**WORK ITEM**
The line containing "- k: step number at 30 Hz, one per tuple" marks the end: write out exactly every line from the first line of the data below through that line, and only those.

(EXTRACTED DATA begins)

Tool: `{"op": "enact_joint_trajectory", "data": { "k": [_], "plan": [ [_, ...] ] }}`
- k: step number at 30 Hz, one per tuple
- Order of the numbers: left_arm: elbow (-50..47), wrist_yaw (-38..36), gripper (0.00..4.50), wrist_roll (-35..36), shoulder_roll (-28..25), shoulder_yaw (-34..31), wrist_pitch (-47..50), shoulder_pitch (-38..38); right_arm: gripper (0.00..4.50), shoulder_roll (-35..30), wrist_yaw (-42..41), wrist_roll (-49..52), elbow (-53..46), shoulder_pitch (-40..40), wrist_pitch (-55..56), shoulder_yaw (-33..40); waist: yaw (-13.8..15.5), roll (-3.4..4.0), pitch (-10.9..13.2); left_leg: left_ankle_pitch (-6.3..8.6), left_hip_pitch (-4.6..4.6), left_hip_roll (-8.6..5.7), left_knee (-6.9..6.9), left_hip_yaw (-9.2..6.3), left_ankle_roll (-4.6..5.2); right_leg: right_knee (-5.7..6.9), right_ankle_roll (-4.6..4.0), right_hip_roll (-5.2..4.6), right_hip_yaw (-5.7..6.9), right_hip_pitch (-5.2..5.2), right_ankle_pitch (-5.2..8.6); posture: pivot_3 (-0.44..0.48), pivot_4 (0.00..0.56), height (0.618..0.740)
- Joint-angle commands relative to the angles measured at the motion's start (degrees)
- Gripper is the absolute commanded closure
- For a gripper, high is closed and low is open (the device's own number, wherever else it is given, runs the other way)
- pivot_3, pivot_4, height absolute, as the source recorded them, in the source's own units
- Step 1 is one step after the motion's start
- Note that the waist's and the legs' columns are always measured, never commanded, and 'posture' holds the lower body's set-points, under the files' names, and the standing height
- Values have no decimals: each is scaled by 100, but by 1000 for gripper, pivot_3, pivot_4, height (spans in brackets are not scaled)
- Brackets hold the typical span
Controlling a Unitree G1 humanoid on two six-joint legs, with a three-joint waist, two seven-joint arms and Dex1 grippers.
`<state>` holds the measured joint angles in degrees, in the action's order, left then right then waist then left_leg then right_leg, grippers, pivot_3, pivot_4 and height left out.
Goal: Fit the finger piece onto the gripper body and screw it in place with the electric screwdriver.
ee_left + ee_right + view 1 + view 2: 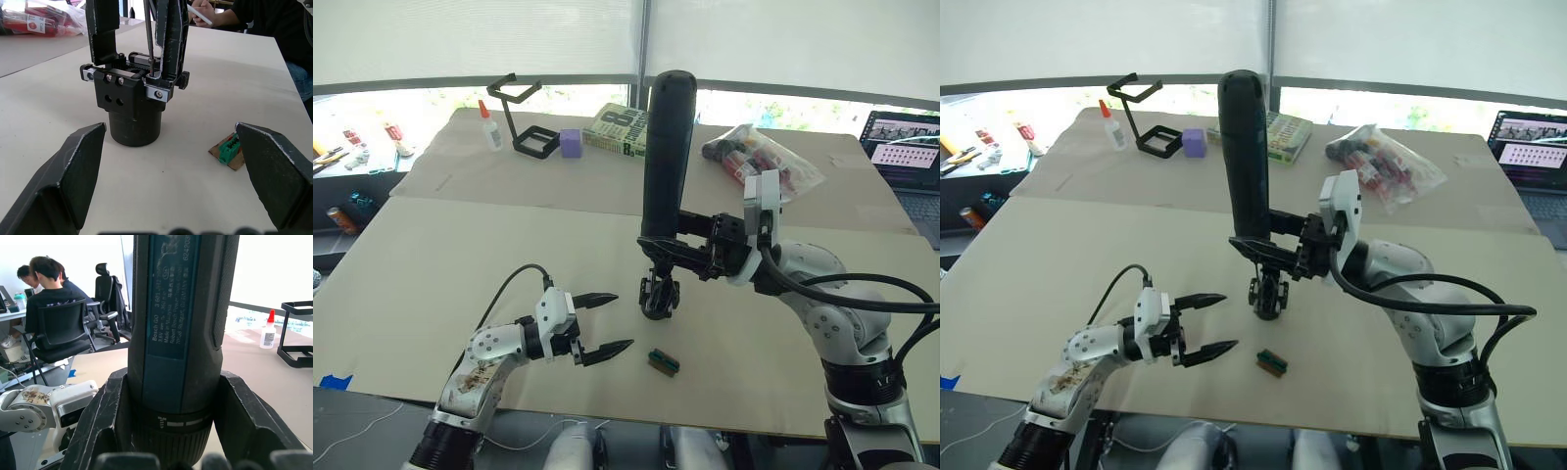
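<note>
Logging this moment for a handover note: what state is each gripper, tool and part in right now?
left gripper: open, empty, beside the gripper body
right gripper: shut on the electric screwdriver
electric screwdriver: upright, bit down on the gripper body's top
gripper body: standing upright on the table
green-and-brown block: lying loose on the table
glue bottle: upright, capped
laptop: open, screen on
</note>
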<state>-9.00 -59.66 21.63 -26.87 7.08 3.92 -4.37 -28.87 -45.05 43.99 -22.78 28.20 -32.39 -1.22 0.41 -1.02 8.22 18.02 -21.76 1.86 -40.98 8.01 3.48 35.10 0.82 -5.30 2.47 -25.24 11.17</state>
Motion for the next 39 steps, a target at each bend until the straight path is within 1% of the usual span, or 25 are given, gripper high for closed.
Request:
{"op": "enact_joint_trajectory", "data": {
  "k": [1, 16, 20, 23, 27, 31, 39],
  "plan": [
    [-30, -8, 0, 12, 13, 0, -103, 7, 2572, 27, -53, 33, -197, 65, 62, 70, 0, 0, 0, 0, 0, 0, 0, 0, 0, 0, 0, 0, 0, 0, 0, 0, 150, 740],
    [-61, 124, 0, -8, 56, 41, -2, -124, 2572, -54, -258, -275, -220, -20, 133, 18, 3, 0, 0, 0, 0, -1, -1, 0, 1, 0, 0, 0, 1, 1, 0, 0, 150, 740],
    [21, 300, 0, -181, 133, 128, -42, -223, 2572, -52, -262, -283, -241, -33, 129, 31, 9, 0, 0, 0, 0, -1, 0, -1, 1, 0, 0, -1, 0, 1, 0, 0, 150, 740],
    [198, 455, 0, -491, 197, 262, -137, -355, 2572, -41, -266, -280, -259, -30, 127, 36, 14, 0, 0, 0, 0, -3, -2, -1, 1, 0, 0, -1, 1, 3, 0, 0, 150, 740],
    [406, 466, 0, -581, 281, 362, -169, -449, 2572, -38, -282, -278, -245, 6, 134, 52, 9, 0, 0, 1, 0, -2, 0, 0, 2, 0, 0, 0, 1, 2, 0, 0, 150, 740],
    [1002, 517, 0, -864, 507, 602, -251, -786, 2572, -51, -317, -282, -252, -16, 139, 55, 30, 0, 0, 0, -1, -3, -2, -3, 1, 1, 0, -1, 6, 3, -1, 0, 150, 740],
    [1642, 370, 0, -914, 826, 661, -645, -1201, 2572, -63, -262, -299, -335, -53, 126, 82, 19, 0, 0, 2, -3, -2, -2, -3, 4, -2, 0, -1, 9, 3, -3, 0, 150, 740]
  ]
}}
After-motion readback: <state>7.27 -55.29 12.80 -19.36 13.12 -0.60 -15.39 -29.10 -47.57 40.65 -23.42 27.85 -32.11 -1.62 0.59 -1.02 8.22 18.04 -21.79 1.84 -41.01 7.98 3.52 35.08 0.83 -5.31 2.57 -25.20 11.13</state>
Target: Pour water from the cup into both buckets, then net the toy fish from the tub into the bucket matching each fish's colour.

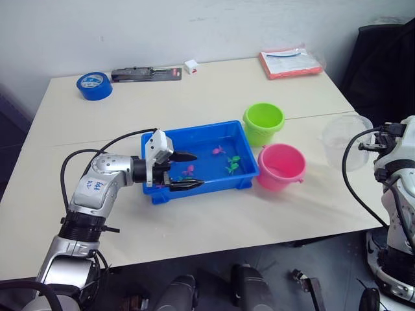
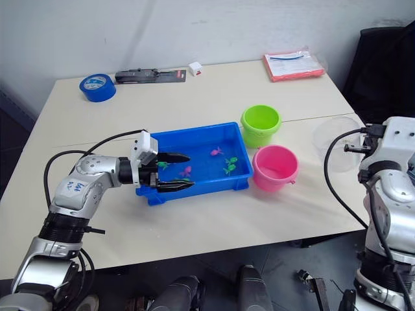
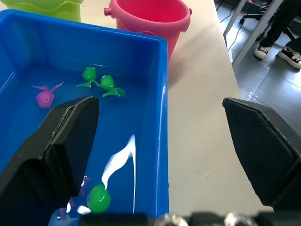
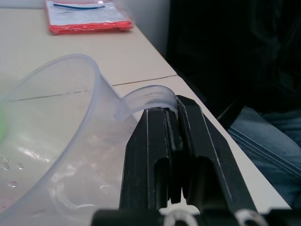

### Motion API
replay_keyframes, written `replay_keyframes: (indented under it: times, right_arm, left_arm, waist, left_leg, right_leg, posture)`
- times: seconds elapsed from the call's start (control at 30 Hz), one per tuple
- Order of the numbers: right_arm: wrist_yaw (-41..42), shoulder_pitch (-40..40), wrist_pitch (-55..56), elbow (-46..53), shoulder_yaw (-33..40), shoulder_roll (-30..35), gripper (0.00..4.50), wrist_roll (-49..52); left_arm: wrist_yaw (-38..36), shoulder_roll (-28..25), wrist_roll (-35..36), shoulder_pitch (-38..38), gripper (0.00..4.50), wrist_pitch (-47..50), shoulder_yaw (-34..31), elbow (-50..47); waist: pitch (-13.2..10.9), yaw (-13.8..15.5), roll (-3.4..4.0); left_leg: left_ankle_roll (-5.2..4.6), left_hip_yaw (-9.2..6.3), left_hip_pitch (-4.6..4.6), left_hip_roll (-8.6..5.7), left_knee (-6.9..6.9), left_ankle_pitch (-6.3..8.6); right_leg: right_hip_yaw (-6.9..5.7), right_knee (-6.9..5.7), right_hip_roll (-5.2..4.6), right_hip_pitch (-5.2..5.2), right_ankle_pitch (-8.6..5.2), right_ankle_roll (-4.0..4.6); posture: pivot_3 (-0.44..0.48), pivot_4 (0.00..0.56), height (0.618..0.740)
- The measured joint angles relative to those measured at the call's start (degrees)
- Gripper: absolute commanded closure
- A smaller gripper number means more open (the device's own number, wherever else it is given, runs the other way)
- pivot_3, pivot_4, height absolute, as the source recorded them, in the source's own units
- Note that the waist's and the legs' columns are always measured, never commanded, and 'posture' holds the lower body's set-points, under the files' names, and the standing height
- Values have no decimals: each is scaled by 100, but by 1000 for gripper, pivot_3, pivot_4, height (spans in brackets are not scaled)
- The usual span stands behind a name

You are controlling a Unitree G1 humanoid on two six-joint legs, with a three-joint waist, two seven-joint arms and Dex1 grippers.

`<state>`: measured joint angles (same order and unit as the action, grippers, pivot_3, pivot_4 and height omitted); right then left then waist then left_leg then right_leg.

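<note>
At frame right, cup (image 1: 347, 141) is pinched by right hand (image 4: 174, 141) at its handle; left hand (image 1: 183, 170) spread over tub (image 1: 201, 135) rim. Risk: tub nudged, water slopped.

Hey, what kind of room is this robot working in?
Probably an office or lab used as a test space: a plain beige table against a white wall, with a tape roll and a red packet lying on it, and a person's legs beside it.
</note>
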<state>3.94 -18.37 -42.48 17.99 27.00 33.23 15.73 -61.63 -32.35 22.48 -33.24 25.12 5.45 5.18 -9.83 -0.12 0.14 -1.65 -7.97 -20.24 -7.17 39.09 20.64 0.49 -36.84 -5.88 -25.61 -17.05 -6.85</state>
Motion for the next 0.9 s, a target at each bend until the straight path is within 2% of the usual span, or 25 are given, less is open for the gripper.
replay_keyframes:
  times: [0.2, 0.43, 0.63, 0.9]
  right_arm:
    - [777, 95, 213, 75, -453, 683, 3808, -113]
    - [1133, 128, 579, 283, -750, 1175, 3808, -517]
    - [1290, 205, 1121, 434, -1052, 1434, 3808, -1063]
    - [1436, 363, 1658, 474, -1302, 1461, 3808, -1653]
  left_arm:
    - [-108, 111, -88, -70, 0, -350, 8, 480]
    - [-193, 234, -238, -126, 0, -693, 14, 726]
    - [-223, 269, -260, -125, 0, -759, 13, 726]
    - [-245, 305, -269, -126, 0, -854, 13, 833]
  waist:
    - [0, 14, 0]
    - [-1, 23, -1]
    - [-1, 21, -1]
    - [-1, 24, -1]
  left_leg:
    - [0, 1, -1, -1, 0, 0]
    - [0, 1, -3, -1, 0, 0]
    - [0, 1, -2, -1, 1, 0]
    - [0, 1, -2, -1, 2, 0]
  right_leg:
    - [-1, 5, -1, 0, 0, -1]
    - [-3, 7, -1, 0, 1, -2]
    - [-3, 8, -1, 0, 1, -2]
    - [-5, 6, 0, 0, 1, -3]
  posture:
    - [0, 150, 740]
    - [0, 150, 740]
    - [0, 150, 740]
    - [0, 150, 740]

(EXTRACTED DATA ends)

**THE COMPLETED TASK**
Tool: `{"op": "enact_joint_trajectory", "data": { "k": [_], "plan": [ [_, ...] ] }}`
- k: step number at 30 Hz, one per tuple

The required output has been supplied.